Her middle child had given up on trying to fit in. He was off by himself, a few yards away, looking defeated and frustrated Normal sibling conflicts, she figured. Regular brotherly stuff. She called to her sad son and invited him in to help her prepare their supper. No. He would stay there and suffer, the odd disgruntled man out, and she realized it was something he needed. Boys needed regimentation. Something she couldn’t provide. She only knew how to love them. All that male hierarchy, all that alpha wolf stuff...they all had to face that alone.
The visitor arrived.
The kids blew in right behind him, sweat-glistened, red-cheeked, and thirsty. Hi Bob,
her four-year old hailed him. The houseguest didn’t respond. Hi Bob,
her baby repeated, and again, the guy acted deaf.
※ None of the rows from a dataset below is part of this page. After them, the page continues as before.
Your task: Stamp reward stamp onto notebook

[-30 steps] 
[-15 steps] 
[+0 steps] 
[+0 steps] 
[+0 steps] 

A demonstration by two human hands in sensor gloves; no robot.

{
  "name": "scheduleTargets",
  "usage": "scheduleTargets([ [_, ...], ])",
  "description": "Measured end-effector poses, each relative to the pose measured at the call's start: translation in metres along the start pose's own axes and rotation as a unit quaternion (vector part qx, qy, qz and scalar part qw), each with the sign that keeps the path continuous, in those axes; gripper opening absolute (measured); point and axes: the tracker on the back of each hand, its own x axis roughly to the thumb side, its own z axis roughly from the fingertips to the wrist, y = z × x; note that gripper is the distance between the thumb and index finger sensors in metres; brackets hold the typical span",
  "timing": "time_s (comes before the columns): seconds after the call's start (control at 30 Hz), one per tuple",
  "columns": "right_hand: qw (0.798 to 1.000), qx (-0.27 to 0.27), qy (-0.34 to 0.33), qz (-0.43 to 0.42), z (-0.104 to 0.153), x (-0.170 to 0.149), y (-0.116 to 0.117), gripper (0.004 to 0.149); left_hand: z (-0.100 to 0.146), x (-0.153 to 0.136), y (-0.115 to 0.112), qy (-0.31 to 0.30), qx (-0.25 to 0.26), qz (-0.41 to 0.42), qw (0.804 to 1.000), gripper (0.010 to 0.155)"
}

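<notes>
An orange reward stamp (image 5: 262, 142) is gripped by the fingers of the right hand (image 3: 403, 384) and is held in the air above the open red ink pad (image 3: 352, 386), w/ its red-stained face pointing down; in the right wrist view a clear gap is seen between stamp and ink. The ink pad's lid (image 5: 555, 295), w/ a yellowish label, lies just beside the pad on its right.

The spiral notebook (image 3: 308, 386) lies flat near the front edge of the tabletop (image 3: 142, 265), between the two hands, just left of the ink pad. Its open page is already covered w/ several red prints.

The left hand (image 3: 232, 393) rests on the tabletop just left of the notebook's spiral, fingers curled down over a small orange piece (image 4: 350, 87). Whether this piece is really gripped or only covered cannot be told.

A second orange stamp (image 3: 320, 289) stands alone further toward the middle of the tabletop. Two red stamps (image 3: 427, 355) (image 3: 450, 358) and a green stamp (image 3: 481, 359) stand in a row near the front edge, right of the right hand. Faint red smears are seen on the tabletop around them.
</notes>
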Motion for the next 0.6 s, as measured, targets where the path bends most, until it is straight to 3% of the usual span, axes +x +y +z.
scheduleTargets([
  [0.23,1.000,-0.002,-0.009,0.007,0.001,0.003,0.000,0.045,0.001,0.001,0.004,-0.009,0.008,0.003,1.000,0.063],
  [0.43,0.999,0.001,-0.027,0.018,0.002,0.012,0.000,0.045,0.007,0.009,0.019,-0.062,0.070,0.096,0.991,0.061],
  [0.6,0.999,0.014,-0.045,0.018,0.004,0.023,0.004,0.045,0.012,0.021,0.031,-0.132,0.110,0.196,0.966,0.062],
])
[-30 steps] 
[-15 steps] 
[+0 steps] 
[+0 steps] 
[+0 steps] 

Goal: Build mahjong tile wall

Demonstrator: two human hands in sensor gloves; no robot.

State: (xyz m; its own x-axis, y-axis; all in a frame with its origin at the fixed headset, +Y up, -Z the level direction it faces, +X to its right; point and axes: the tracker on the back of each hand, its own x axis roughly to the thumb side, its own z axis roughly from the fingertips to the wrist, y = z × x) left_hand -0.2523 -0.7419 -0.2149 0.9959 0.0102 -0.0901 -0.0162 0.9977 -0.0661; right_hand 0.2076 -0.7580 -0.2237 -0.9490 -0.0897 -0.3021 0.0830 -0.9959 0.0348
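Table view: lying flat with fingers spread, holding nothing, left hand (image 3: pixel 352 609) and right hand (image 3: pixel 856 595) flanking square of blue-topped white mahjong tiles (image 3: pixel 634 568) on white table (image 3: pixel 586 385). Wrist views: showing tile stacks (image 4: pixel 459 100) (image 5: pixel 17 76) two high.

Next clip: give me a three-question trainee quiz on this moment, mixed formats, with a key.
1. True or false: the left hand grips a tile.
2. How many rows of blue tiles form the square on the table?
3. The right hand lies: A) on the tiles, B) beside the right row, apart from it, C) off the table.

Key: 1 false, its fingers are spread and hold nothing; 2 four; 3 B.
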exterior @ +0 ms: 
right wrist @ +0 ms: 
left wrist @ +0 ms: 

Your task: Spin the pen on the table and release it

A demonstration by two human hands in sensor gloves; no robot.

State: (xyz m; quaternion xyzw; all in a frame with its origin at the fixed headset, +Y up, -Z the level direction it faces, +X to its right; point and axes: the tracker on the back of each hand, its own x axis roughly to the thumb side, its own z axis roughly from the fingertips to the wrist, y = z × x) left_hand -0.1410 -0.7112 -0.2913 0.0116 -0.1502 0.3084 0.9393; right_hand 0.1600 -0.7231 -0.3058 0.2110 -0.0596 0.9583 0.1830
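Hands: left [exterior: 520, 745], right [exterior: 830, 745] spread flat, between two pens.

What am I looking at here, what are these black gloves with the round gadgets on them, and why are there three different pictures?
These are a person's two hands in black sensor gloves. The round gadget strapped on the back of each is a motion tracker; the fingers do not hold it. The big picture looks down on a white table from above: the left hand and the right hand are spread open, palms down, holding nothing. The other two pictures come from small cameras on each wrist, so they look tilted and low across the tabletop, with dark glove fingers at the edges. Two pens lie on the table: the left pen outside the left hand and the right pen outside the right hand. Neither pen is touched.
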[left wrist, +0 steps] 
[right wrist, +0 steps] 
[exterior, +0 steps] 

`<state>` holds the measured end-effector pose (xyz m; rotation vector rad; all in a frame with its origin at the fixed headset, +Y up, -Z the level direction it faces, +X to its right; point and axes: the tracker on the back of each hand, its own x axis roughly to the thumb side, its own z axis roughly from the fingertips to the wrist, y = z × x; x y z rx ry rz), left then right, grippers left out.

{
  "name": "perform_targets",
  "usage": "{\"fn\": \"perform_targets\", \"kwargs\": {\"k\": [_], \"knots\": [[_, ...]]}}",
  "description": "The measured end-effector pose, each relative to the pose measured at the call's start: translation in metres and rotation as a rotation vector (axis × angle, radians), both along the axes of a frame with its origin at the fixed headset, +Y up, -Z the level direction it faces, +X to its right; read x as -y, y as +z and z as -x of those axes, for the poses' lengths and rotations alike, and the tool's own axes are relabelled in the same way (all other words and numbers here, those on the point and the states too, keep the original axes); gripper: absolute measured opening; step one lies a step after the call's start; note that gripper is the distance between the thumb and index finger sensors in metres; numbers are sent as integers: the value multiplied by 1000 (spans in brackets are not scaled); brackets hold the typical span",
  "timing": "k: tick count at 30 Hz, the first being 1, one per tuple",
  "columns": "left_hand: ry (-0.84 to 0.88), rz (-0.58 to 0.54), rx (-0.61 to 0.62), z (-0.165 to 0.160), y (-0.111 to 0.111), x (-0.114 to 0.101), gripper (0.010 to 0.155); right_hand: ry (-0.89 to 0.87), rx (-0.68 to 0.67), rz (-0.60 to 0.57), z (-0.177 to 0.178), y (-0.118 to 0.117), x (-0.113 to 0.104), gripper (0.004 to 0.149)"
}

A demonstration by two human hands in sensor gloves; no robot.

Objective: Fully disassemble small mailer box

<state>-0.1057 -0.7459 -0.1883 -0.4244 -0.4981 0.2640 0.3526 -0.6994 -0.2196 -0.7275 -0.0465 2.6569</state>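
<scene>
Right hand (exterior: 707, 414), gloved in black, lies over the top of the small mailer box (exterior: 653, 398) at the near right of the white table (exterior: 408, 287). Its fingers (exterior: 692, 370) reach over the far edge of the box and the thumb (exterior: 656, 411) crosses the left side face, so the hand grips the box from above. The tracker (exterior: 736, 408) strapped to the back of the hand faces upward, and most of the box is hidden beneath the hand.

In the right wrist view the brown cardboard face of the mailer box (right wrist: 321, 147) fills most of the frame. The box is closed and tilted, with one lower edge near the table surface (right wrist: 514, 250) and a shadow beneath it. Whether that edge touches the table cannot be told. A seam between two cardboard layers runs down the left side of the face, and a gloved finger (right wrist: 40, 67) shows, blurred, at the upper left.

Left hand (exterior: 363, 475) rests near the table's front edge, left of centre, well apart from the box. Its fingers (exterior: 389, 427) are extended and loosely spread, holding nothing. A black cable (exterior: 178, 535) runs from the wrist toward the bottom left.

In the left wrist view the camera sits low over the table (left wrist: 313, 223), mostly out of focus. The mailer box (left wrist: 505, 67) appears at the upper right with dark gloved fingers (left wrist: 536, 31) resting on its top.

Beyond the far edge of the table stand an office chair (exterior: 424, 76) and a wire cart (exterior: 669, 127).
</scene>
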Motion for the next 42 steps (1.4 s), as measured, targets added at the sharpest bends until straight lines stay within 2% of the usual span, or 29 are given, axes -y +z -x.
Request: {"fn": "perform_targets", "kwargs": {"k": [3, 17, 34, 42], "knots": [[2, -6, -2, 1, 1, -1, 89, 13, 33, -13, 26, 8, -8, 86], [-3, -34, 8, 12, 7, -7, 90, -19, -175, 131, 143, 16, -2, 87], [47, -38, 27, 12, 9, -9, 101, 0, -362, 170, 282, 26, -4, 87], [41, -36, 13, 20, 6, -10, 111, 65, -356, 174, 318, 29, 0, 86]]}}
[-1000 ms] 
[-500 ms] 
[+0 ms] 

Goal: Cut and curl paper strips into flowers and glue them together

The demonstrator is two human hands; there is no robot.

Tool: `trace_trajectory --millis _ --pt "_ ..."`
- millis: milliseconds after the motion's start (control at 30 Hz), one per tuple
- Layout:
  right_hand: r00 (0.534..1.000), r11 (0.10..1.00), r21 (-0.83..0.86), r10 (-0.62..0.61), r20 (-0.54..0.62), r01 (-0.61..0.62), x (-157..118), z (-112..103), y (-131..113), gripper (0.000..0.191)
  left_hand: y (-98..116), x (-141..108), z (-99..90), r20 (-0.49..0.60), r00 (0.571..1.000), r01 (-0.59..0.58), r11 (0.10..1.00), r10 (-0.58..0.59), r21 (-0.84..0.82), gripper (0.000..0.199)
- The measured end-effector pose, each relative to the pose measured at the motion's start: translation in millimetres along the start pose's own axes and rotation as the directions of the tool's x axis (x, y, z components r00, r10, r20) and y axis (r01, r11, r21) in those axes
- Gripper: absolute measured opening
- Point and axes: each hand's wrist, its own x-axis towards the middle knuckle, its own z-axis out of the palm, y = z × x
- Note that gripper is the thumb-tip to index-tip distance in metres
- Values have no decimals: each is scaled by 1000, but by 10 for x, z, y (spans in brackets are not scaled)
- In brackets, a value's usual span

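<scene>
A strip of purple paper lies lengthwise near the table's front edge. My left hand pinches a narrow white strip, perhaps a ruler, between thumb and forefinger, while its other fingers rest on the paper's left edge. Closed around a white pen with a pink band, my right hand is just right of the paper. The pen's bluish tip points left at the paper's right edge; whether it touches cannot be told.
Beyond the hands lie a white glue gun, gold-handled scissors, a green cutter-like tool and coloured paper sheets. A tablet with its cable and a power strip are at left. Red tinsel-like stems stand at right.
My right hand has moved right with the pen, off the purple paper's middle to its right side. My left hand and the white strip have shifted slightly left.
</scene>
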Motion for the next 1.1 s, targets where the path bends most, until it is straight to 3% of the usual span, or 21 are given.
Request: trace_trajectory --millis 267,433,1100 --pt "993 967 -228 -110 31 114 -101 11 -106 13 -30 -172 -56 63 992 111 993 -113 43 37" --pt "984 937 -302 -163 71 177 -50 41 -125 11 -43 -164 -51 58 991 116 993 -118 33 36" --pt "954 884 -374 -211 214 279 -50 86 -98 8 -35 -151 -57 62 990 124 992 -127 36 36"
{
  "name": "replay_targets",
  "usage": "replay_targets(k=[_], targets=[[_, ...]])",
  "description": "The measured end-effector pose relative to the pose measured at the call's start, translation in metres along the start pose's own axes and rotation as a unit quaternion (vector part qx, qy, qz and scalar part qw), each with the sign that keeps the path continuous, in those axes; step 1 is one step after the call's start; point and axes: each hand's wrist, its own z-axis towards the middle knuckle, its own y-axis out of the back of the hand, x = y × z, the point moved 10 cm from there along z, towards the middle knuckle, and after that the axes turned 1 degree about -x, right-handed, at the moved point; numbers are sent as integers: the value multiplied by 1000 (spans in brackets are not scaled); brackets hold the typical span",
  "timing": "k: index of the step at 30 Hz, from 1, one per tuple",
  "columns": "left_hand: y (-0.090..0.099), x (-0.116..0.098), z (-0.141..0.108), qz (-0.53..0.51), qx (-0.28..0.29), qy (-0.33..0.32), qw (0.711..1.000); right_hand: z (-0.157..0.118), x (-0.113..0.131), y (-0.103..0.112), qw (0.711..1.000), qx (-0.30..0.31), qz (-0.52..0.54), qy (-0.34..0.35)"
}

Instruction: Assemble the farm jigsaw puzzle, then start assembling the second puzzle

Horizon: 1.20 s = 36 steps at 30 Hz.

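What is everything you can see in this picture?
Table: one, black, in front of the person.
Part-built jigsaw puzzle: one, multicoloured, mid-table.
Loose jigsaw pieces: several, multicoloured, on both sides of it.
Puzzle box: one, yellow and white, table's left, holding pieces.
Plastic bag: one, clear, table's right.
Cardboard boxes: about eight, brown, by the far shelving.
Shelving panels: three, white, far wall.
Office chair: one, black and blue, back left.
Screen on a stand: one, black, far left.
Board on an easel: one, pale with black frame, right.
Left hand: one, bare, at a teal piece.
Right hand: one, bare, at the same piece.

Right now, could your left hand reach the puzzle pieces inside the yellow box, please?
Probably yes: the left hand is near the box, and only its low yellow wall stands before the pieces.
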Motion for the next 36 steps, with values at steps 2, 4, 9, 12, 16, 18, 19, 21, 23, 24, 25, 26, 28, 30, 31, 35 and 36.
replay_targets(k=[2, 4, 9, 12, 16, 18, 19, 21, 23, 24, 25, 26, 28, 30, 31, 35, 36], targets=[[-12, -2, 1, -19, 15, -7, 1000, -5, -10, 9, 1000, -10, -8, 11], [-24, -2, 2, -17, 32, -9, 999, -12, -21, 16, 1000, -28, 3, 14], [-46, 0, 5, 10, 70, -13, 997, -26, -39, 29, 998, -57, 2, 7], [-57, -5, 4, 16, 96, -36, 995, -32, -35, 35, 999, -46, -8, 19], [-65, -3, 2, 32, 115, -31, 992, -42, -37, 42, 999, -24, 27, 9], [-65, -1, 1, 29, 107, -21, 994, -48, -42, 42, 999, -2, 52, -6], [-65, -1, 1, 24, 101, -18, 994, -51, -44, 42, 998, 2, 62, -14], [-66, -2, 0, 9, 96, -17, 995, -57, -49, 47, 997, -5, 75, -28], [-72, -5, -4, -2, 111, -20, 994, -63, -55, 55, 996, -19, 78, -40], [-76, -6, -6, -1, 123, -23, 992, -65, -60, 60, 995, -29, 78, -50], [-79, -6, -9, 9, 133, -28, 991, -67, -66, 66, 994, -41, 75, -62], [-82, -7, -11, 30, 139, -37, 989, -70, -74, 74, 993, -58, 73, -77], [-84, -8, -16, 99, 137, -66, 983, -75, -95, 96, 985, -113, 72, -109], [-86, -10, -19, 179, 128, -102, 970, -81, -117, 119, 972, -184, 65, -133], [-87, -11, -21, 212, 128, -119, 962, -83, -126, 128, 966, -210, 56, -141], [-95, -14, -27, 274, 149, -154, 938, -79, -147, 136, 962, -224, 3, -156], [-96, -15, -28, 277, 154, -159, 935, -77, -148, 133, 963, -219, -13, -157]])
She could see he ignored him on purpose. And he thinks he’ll get into my pants?
Even the nightmare she’d got her boys into had spoken to them, charmed them, at first. Even that huge disappointment had embraced her two elder sons, had insisted that they call him Daddy. But his love
for them was erratic, and sometimes competed with noticeable failure with his trips to the neighborhood bars; and his love
for them often got flung by the wayside when he ground them into terrified scapegoats.
And then finally, when the youngest child happened, it was plain that he just wanted him.
But he’d never made a point of disregarding a kid not his, not like this one was doing. At least he’d never done that.
THE WHOLE BUNCH, BOTH human and canine, was now inside for the night. She maneuvered her way around them in the moderate-sized living space, serving food and diverting the children and dogs so the men could enjoy their game.
She stayed busy with the womanly synergy of sloughing off uterine lining and attempting to keep the peace. A bit later, when she felt herself drooping, her fatigue gave way to false hope. She pondered the purchase of that big house again...and again, her good sense swung her back.